Online learning is an adaptive training paradigm where the neural network predistorter's coefficients are continuously updated during live signal transmission to track time-varying power amplifier characteristics caused by temperature drift, device aging, and channel load fluctuations. Unlike offline training, which uses a static dataset captured in a lab, online learning operates in a closed-loop Direct Learning Architecture (DLA). The system samples the PA's output through a feedback observation receiver, compares it against the desired linear reference signal to compute an error metric such as Normalized Mean Squared Error (NMSE), and then executes a gradient-based update—often using stochastic gradient descent or recursive least squares—to adjust the predistorter weights in real time. This allows the DPD to maintain optimal Adjacent Channel Leakage Ratio (ACLR) performance even as the PA's AM/AM and AM/PM distortion curves shift due to thermal memory effects or bias circuit degradation.
Related Terms
Online learning for digital predistortion requires a tight integration of real-time coefficient estimation algorithms, closed-loop architectures, and hardware-aware optimization.
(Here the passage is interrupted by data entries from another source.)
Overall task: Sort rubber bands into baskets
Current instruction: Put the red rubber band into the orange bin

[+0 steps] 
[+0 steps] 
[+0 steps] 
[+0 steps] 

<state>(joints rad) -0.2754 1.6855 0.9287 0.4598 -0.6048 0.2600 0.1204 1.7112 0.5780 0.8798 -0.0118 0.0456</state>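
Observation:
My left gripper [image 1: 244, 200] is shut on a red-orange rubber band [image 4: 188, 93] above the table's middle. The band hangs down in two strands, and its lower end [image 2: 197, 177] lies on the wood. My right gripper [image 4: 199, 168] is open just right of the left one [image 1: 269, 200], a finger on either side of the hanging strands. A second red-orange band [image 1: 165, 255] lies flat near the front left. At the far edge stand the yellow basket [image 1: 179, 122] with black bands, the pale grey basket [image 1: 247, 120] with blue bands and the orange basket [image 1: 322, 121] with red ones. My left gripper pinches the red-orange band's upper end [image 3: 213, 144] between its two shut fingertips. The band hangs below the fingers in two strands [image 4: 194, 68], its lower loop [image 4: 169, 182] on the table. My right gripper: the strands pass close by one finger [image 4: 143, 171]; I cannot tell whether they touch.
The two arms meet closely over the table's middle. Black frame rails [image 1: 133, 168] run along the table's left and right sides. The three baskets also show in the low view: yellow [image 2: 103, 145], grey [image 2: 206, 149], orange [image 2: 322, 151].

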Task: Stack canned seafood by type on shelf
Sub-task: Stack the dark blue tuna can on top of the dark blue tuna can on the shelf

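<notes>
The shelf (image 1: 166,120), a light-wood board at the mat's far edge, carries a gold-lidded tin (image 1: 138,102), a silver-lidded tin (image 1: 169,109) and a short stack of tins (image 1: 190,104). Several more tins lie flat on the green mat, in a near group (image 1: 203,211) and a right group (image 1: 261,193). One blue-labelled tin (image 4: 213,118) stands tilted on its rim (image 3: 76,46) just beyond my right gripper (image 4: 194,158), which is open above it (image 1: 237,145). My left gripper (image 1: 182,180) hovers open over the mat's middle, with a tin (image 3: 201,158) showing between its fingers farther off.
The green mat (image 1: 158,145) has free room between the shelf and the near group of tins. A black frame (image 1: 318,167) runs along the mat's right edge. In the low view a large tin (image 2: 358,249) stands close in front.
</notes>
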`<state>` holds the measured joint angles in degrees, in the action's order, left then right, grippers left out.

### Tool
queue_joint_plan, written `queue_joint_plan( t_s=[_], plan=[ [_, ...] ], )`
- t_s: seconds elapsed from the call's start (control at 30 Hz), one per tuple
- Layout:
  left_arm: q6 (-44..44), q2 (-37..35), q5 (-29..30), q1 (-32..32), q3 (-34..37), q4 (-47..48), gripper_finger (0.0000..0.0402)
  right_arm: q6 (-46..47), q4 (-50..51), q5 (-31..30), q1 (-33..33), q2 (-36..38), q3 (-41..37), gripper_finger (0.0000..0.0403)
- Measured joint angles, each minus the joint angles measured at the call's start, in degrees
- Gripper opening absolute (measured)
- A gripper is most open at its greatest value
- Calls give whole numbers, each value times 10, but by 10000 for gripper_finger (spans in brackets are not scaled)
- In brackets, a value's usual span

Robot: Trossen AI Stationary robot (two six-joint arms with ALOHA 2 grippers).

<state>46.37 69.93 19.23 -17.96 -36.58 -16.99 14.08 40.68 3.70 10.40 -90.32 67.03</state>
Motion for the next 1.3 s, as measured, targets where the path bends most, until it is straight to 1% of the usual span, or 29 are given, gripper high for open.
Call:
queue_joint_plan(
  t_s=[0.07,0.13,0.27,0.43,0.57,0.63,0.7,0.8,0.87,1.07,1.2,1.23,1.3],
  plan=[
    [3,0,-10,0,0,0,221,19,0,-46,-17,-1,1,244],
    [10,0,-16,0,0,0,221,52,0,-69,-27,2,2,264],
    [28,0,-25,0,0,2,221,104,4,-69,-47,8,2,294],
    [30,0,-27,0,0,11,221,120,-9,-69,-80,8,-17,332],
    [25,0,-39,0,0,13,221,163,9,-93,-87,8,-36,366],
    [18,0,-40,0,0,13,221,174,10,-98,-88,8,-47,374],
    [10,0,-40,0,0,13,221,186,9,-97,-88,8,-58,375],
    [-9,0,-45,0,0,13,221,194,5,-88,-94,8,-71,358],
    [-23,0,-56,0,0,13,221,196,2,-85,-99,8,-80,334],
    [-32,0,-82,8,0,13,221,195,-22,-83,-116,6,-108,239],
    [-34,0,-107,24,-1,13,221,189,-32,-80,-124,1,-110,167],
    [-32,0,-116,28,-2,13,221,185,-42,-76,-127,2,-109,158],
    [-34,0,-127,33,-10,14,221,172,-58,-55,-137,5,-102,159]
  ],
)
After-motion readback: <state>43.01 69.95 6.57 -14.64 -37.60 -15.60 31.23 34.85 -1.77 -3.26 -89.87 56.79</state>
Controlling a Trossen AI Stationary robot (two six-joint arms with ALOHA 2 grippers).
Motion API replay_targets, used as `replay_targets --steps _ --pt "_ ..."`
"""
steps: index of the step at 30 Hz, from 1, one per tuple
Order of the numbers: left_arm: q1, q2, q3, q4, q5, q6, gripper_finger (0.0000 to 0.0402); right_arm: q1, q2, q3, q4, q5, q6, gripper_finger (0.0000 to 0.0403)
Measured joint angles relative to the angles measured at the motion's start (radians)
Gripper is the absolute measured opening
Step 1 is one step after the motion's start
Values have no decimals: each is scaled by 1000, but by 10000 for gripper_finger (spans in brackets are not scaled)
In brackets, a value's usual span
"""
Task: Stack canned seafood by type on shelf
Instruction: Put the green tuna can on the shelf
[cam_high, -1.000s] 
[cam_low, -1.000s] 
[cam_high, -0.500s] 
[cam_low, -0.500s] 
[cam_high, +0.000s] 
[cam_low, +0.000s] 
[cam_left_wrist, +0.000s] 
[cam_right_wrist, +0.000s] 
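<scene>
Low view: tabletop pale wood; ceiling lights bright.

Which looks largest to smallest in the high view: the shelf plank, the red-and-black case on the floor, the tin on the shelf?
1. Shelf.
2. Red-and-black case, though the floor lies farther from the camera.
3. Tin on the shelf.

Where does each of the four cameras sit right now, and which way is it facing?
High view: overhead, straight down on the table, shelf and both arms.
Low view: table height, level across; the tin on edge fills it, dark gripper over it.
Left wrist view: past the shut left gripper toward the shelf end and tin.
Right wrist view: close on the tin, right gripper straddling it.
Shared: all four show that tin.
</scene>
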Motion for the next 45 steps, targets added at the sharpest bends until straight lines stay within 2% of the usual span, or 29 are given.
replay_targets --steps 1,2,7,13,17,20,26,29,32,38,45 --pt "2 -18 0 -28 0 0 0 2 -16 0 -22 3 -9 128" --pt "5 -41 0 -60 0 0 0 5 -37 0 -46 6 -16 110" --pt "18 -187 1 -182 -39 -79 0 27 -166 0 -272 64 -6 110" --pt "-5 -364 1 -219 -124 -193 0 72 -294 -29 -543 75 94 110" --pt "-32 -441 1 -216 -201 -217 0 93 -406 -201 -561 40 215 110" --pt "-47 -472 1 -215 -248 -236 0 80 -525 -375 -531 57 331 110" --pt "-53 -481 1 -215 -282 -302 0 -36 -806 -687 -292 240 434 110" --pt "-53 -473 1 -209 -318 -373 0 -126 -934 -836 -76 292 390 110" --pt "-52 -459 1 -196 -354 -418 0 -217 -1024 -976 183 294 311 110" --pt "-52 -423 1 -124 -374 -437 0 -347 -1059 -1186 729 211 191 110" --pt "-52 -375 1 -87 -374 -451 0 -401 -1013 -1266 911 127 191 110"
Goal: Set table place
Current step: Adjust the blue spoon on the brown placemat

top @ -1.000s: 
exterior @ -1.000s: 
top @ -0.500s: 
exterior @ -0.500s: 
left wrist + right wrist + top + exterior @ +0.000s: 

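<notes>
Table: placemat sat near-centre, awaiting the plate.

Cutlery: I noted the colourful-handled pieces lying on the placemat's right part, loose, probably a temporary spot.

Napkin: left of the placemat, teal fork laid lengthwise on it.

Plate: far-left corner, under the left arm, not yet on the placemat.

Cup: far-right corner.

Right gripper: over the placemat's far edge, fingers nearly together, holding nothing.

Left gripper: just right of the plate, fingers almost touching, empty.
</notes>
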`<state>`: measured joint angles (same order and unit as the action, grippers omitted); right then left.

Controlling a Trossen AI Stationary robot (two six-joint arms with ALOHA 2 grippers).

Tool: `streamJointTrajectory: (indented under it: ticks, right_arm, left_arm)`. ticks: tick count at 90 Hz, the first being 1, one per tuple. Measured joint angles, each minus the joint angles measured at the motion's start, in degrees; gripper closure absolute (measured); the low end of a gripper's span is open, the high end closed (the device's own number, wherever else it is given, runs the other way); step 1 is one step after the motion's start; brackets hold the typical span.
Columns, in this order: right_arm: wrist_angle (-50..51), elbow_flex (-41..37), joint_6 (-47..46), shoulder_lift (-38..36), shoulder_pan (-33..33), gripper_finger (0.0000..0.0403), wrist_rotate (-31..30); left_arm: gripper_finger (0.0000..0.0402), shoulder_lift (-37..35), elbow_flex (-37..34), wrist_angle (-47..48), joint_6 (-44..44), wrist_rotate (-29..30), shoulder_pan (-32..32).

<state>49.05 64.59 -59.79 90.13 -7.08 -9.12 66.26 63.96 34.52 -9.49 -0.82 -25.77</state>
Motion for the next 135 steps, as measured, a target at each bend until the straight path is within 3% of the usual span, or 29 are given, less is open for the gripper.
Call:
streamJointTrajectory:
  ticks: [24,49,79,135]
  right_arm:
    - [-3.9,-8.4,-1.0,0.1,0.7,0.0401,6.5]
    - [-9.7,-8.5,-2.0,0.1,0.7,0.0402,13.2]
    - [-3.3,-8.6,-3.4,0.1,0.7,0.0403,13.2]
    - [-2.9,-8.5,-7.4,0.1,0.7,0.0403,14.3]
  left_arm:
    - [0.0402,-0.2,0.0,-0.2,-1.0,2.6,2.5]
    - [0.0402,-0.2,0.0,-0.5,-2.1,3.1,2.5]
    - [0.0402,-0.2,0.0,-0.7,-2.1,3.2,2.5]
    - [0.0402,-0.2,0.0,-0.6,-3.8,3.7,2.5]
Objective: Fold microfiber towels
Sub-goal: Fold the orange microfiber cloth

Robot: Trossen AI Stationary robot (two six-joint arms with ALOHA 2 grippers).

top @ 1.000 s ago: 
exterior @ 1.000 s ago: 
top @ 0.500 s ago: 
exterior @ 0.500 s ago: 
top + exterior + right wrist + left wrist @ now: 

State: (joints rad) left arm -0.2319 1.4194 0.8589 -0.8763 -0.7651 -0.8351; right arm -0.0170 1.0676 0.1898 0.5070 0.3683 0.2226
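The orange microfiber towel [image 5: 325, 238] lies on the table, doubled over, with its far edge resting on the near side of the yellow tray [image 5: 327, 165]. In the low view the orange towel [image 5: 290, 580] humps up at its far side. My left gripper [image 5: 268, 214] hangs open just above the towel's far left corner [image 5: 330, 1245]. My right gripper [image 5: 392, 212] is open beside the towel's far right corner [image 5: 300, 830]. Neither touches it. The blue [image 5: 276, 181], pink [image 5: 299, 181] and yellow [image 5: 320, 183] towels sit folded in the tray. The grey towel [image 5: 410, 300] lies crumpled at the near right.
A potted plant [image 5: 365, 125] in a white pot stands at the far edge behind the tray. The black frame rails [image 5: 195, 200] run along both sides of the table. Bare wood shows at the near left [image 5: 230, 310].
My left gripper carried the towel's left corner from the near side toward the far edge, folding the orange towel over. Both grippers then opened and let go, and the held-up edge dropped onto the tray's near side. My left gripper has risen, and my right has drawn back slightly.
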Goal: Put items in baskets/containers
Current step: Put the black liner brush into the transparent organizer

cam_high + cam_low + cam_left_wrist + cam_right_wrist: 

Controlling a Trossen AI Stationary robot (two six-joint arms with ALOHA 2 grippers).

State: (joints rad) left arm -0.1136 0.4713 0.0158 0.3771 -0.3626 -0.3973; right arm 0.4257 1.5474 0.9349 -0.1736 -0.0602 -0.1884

The following concepts form the operational backbone of adaptive linearization systems.
Direct Learning Architecture (DLA)
A closed-loop adaptive topology where the predistorter coefficients are updated by directly minimizing the error between the power amplifier's output and the desired linear reference signal.
- Operates on the actual transmitted signal, not an assumed model
- Requires a feedback observation receiver to capture PA output
- Naturally compensates for time-varying PA drift due to temperature and aging
- Eliminates the commutability assumption required by indirect methods
Indirect Learning Architecture (ILA)
An open-loop identification method where a postdistorter neural network is first trained on the PA's output signal, then copied to the predistorter position.
- Assumes the nonlinear blocks are commutable (swap order without effect)
- Training occurs offline on captured data before deployment
- Simpler to implement but less adaptive to real-time PA variations
- Often used as an initial model before transitioning to online DLA fine-tuning
Recursive Least Squares (RLS) Adaptation
An adaptive filtering algorithm that recursively updates predistorter coefficients by minimizing a weighted least-squares cost function with exponential forgetting.
- Fast convergence compared to gradient-based methods like LMS
- Forgetting factor λ controls the memory of past data (typical range: 0.95–0.999)
- Computational complexity of O(N²) where N is the number of coefficients
- Well-suited for tracking slowly varying PA characteristics in real-time
Stochastic Gradient Descent (SGD) Online Update
A lightweight online training method where neural network weights are updated sample-by-sample or in small mini-batches using the instantaneous error gradient.
- Low latency update suitable for high-bandwidth signals
- Learning rate scheduling is critical to balance stability and tracking speed
- Can be combined with momentum to smooth updates in noisy gradient estimates
- Often implemented directly on FPGA fabric for real-time coefficient adaptation
Coefficient Freezing and Interpolation
A practical technique where predistorter coefficients are updated during idle periods or low-traffic slots, then frozen during active transmission to maintain stability.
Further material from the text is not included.